START SOURCE DATA

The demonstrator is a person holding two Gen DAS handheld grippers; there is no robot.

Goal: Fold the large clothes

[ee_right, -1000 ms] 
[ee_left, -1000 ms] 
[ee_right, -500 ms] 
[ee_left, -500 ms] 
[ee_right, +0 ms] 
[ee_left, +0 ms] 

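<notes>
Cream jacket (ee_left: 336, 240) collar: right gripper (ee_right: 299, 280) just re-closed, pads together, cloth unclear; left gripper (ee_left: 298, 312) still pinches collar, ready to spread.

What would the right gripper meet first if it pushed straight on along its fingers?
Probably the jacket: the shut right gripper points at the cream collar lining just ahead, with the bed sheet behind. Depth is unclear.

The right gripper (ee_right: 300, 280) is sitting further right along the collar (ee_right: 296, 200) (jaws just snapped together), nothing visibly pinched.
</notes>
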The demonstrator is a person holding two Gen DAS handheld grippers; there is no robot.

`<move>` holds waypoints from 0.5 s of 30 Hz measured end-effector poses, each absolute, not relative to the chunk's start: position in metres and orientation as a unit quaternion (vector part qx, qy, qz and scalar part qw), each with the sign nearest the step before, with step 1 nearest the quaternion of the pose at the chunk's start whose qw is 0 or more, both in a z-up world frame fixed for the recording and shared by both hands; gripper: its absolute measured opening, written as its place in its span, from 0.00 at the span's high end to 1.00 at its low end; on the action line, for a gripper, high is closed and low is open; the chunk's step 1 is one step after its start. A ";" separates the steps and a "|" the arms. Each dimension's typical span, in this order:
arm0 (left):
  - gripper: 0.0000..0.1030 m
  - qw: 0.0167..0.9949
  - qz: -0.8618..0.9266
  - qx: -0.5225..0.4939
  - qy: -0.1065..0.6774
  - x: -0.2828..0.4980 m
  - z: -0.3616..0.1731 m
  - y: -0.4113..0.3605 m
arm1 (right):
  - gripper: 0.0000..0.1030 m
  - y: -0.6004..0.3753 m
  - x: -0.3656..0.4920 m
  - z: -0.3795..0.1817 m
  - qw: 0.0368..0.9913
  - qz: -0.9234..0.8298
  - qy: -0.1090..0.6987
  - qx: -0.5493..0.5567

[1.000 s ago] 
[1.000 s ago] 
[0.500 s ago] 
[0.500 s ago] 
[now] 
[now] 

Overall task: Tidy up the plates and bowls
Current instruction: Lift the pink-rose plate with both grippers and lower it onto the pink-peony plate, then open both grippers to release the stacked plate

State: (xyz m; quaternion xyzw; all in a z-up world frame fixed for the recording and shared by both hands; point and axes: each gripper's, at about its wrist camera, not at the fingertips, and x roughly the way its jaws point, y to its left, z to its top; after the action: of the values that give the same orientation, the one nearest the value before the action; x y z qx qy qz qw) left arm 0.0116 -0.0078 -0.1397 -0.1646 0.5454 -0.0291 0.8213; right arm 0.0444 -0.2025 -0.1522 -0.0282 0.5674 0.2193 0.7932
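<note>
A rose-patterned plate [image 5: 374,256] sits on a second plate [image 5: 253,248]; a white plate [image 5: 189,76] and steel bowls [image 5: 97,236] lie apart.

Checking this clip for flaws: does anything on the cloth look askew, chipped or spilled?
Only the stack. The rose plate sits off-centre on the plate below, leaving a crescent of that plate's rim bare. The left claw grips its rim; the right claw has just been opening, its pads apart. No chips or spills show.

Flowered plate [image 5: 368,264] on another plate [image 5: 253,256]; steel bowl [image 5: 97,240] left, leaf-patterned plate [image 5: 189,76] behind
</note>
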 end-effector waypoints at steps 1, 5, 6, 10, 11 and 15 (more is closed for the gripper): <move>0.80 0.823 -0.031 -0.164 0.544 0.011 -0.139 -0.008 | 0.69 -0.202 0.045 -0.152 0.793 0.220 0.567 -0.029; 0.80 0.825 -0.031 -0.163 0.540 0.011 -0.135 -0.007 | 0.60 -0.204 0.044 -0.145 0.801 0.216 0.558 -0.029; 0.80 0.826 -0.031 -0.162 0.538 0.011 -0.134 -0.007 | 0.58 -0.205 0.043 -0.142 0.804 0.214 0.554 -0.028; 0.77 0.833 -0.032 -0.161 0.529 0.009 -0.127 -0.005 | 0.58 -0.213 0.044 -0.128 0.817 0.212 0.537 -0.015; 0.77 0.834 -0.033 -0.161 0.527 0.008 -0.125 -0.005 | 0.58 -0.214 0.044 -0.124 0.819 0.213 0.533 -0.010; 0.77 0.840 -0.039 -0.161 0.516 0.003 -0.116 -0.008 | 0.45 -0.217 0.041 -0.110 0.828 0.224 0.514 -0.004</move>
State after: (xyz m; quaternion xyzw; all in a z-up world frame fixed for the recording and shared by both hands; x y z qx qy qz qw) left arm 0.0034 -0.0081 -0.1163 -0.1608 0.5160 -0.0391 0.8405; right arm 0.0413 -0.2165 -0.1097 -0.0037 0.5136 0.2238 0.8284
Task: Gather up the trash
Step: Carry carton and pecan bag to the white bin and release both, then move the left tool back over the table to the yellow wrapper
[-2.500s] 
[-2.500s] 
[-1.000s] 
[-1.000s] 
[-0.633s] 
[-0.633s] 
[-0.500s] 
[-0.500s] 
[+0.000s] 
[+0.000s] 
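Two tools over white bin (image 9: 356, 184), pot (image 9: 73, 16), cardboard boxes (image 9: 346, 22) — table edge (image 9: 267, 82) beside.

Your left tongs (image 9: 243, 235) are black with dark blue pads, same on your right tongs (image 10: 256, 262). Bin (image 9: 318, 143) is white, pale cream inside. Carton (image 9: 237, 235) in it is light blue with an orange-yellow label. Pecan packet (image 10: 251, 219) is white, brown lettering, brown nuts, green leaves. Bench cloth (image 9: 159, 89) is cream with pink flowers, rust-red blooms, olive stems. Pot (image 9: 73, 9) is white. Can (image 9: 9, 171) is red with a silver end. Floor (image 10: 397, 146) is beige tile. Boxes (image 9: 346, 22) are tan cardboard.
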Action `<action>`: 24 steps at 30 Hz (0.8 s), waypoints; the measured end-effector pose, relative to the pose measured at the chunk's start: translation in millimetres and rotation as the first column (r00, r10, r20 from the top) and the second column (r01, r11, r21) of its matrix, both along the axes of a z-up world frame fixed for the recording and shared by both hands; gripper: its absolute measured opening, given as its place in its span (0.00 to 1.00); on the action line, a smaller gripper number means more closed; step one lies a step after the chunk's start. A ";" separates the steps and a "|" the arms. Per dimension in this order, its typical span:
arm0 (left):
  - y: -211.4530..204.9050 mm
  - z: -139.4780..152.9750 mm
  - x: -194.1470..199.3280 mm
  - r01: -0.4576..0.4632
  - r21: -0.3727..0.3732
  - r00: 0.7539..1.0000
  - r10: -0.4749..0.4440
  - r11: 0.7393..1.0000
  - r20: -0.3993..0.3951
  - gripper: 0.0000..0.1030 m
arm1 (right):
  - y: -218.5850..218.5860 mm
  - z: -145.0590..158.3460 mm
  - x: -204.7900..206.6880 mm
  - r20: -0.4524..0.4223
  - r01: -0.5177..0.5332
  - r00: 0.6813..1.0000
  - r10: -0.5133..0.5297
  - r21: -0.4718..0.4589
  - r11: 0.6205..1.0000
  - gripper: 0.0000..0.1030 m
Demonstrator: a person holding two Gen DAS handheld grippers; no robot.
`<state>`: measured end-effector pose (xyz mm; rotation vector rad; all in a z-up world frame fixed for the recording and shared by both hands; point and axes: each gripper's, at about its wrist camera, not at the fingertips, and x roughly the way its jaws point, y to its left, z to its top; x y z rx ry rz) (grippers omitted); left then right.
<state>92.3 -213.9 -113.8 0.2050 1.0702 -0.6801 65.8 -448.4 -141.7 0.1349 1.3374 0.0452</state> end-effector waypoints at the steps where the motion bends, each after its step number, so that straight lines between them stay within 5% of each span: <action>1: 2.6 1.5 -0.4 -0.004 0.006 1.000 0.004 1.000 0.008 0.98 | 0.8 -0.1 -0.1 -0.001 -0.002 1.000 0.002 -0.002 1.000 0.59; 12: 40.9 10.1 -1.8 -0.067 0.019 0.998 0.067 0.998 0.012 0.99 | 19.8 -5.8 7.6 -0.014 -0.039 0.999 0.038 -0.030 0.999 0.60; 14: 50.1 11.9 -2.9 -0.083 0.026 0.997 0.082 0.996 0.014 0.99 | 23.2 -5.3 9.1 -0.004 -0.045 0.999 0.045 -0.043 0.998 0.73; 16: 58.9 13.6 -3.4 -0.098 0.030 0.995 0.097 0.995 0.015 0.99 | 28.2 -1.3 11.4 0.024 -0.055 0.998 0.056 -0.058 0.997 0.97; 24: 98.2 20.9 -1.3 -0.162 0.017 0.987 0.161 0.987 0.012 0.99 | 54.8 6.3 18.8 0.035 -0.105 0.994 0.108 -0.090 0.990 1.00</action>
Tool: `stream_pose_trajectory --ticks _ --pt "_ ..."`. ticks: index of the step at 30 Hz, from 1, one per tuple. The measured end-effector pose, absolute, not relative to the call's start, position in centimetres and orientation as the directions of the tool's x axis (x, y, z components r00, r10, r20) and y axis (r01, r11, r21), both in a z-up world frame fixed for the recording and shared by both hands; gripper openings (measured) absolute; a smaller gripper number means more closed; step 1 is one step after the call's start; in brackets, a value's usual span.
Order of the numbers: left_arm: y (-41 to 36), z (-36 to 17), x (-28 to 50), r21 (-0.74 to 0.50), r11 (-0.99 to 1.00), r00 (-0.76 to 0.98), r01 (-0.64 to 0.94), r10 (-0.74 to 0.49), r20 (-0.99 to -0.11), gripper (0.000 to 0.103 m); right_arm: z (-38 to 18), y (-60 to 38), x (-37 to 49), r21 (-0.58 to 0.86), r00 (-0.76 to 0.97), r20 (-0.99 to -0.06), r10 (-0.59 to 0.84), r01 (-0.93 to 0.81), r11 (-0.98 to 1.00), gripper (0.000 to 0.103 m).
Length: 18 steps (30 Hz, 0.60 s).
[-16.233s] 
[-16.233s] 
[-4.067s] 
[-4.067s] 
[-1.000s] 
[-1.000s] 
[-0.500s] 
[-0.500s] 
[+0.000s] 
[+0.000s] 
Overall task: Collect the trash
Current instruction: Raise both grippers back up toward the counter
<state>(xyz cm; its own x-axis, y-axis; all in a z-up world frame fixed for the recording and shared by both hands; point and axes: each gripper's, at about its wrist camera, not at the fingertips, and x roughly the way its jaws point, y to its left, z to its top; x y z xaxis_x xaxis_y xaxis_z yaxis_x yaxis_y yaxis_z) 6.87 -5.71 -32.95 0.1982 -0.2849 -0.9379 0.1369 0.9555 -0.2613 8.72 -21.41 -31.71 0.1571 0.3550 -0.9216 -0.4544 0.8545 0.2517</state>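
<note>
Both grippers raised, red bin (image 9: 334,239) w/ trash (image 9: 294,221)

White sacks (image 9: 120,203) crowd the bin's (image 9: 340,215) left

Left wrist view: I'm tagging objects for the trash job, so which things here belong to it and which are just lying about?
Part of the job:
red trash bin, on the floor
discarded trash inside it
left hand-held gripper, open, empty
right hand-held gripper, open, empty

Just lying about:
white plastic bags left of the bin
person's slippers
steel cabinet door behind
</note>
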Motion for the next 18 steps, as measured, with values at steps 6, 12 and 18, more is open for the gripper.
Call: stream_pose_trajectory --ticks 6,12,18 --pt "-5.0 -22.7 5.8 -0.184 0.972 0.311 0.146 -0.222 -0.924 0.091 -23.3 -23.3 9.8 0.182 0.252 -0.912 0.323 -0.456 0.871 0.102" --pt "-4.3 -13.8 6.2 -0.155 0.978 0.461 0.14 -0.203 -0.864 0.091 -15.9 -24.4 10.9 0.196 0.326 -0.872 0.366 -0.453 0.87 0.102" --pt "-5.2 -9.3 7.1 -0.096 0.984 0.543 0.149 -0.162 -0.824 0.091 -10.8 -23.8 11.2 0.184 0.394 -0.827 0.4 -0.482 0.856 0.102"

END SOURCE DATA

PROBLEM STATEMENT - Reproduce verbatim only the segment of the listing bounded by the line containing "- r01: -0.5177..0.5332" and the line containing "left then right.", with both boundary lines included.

THE ANSWER -
  - r01: -0.5177..0.5332
  - r00: 0.6813..1.0000
  - r10: -0.5133..0.5297
  - r21: -0.4718..0.4589
  - r11: 0.6205..1.0000
  - gripper: 0.0000..0.1030 m
Demonstrator: a person holding two Gen DAS handheld grippers; no robot.
`<state>`: measured end-effector pose (xyz mm; rotation vector rad; all in a z-up world frame fixed for the recording and shared by both hands; point and axes: each gripper's, at about its wrist camera, not at the fingertips, and x roughly the way its jaws point, y to its left, z to its top; x y z rx ry rz) (grippers omitted); left then right.

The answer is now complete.